Em Agosto, 34 trabalhadores morreram em confrontos com a polícia, nas imediações da mina de platina de Lonmin, por   estarem fazendo greve por melhores salários.
Desde então, os mineradores sofrem repressão com armas e muita violência a medida que se manifestam durante as manifestações
Na realidade, as greves foram favoráveis para os sul-africanos pois levou a uma série de aumentos salariais. Entretanto, essa pressão por aumentos salariais desmotivou os investidores acostumados com retornos extraordinários.

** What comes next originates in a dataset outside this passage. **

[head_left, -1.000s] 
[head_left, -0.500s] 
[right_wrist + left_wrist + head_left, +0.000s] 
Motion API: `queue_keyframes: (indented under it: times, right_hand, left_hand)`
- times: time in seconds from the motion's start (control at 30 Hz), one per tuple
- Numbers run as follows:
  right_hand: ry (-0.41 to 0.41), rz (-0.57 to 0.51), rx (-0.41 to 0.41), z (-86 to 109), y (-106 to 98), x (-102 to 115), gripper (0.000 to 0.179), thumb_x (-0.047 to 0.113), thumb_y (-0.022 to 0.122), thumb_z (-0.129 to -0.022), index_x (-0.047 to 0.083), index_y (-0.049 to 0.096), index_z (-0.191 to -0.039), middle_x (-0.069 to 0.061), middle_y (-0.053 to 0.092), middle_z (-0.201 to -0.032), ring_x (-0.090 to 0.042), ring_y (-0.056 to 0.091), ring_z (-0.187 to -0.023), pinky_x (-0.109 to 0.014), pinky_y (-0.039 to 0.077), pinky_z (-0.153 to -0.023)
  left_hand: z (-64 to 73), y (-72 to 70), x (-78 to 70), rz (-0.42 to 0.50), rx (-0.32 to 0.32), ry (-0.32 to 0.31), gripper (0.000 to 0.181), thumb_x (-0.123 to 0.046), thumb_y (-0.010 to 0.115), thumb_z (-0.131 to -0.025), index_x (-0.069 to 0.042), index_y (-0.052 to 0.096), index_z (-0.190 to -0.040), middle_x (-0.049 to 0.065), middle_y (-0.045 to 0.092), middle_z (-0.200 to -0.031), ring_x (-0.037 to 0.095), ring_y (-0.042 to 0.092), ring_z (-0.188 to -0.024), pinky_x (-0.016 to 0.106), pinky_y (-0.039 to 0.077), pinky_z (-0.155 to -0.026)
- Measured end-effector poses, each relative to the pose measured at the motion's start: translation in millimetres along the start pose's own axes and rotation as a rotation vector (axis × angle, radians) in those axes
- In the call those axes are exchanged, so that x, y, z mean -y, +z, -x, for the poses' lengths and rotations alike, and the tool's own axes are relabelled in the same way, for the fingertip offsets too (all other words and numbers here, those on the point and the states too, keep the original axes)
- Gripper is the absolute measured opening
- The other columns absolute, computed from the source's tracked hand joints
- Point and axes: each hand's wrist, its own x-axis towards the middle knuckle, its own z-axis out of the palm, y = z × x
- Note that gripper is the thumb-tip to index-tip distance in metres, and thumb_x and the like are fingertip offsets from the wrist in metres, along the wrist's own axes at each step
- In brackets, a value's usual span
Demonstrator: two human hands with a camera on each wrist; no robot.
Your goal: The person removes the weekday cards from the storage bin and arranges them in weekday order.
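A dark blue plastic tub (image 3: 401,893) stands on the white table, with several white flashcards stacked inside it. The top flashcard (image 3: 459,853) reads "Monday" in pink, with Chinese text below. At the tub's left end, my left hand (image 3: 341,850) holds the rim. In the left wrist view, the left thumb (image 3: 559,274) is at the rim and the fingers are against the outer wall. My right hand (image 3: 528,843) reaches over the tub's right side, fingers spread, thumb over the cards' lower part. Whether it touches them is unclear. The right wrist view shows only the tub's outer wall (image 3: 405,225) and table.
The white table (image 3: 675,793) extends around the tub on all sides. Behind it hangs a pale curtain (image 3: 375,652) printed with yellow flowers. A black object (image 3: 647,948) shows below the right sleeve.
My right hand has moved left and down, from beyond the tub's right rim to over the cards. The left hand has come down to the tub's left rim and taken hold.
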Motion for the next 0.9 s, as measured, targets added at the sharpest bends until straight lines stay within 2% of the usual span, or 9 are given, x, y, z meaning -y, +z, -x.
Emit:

Em Janeiro, a Amplats havia anunciado um plano de reestruturação que levaria ao corte de 14 mil empregos numa tentativa de poupar 429 milhões de dólares por ano.

A empresa adiantou que os objetivos de poupança continuam abaixo das previsões e que por isso irá sair  das zonas mineiras conflituosas e dividir a operação de Rustenburg em três unidades, indicando que a supressão dos postos de trabalho atingirá essencialmente as minas próximas dessa localidade, a 120 quilômetros de Joanesburgo, epicentro das greves e manifestações ocorridas em 2012.

A Amplats explicou que a redução de efetivos é necessária para viabilizar a empresa que, em 2012, declarou perda de  lucratividade no ano.
Os sindicatos indicaram que contestariam qualquer redução de postos de trabalho, prometendo marcar novas greves.
O corte de seis mil empregos deverá reduzir a capacidade de produção em 250 mil onças este ano, cerca de 11 por cento da produção total do ano passado.